WHAT YOU HAVE TO DO → Everything in the data except the pictures belongs in your answer, copied exactly.

━━━━━━━━━━━━━━━━

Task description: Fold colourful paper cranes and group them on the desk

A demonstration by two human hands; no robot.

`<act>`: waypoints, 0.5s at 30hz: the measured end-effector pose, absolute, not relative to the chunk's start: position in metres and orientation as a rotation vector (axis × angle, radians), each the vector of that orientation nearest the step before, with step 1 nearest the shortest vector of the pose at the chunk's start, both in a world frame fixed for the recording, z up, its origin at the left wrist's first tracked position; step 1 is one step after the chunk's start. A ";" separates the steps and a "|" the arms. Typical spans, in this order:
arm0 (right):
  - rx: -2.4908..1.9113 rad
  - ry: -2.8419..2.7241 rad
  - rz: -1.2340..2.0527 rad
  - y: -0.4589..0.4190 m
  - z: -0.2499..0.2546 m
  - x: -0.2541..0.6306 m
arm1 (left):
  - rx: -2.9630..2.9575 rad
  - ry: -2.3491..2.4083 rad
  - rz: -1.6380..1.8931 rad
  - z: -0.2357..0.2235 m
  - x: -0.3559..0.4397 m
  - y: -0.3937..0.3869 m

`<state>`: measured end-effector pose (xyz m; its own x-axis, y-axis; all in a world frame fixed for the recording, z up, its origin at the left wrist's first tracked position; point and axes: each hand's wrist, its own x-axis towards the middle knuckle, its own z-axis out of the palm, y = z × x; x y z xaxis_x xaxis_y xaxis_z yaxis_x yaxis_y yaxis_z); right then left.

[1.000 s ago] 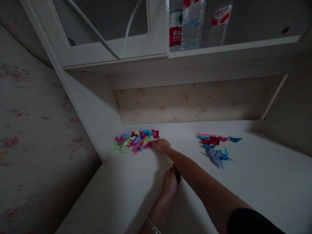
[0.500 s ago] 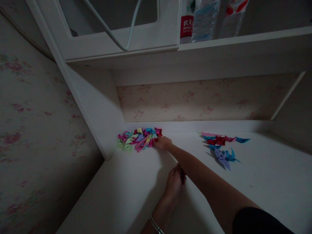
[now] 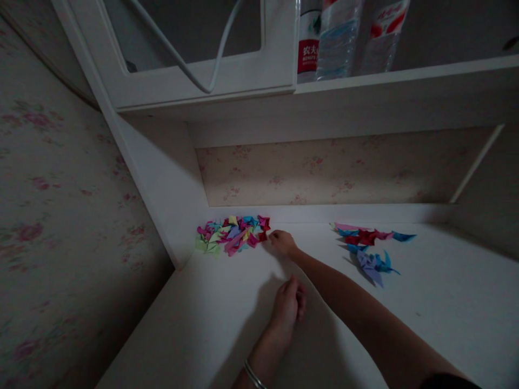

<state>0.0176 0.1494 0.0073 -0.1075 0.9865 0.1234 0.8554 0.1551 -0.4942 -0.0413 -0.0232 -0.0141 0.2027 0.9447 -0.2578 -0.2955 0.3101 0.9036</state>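
Note:
A pile of small folded paper pieces in several colours lies in the desk's back left corner. My right hand reaches across to the pile's right edge. Its fingers are drawn together, with the fingertips on a small red paper piece. My left hand rests on the white desk nearer to me. Its fingers are curled in with nothing visible in them, and a metal bangle sits on the wrist. My right forearm crosses just right of the left hand.
A second group of folded paper shapes, red, blue and purple, lies at the back right. A shelf above holds plastic bottles. A white cable hangs in front of the cabinet. Flowered wallpaper covers the wall on the left.
My right hand has drawn back a little from the pile's edge toward me. My left hand has stayed on the desk with its fingers curled.

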 end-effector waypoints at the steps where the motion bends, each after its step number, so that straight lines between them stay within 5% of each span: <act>1: -1.738 -2.012 0.434 0.147 0.004 0.024 | 0.824 0.962 1.021 -0.015 -0.042 -0.023; 15: -1.548 -2.180 0.437 0.164 -0.010 0.027 | 0.931 1.023 1.004 -0.005 -0.039 -0.031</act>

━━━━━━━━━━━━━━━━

EXERCISE RESULT →
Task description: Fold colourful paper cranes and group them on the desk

A demonstration by two human hands; no robot.

`<act>`: waypoints, 0.5s at 30hz: the measured end-effector pose, absolute, not relative to the chunk's start: position in metres and orientation as a rotation vector (axis × angle, radians), each the vector of that orientation nearest the step before, with step 1 nearest the shortest vector of the pose at the chunk's start, both in a world frame fixed for the recording, z up, its origin at the left wrist's first tracked position; step 1 is one step after the chunk's start. A ";" separates the steps and a "|" the arms. Typical spans, in this order:
arm0 (right):
  - rx: -2.4908..1.9113 rad
  - ry: -2.8419..2.7241 rad
  - rz: -1.2340..2.0527 rad
  - y: -0.4589..0.4190 m
  - z: -0.2499..0.2546 m
  - x: -0.2541..0.6306 m
arm1 (left):
  - rx: -2.9630..2.9575 rad
  - ry: -2.3491..2.4083 rad
  - rz: -1.6380..1.8931 rad
  - z: -0.2357..0.2235 m
  - x: -0.3559..0.4397 m
  - y: -0.3937..0.3869 m

`<state>`: measured end-effector pose (xyz m; its own x-axis, y-axis; all in a world frame fixed for the recording, z up, its origin at the left wrist's first tracked position; point and axes: each hand's wrist, its own x-axis towards the middle knuckle, its own z-axis out of the palm, y = z × x; x y z xaxis_x xaxis_y xaxis_z yaxis_x yaxis_y yaxis_z); right then left.

[1.000 s ago] 
[0.500 s ago] 
[now] 

<state>0.0176 0.1494 0.0073 -0.1075 0.9865 0.1234 0.8554 0.1551 -0.4942 -0.0413 -0.0232 -0.0141 0.2027 0.9447 -0.2578 -0.2955 0.3101 0.9036</state>
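Note:
A pile of small folded paper pieces in several colours lies in the desk's back left corner. My right hand reaches across to the pile's right edge. Its fingers are drawn together, with the fingertips on a small red paper piece. My left hand rests on the white desk nearer to me. Its fingers are curled in with nothing visible in them, and a metal bangle sits on the wrist. My right forearm crosses just right of the left hand.
A second group of folded paper shapes, red, blue and purple, lies at the back right. A shelf above holds plastic bottles. A white cable hangs in front of the cabinet. Flowered wallpaper covers the wall on the left.
My right hand has drawn back a little from the pile's edge toward me. My left hand has stayed on the desk with its fingers curled.
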
 end-effector waypoints at the steps where the motion bends, each after its step number, so that straight lines between them stay within 5% of each span: <act>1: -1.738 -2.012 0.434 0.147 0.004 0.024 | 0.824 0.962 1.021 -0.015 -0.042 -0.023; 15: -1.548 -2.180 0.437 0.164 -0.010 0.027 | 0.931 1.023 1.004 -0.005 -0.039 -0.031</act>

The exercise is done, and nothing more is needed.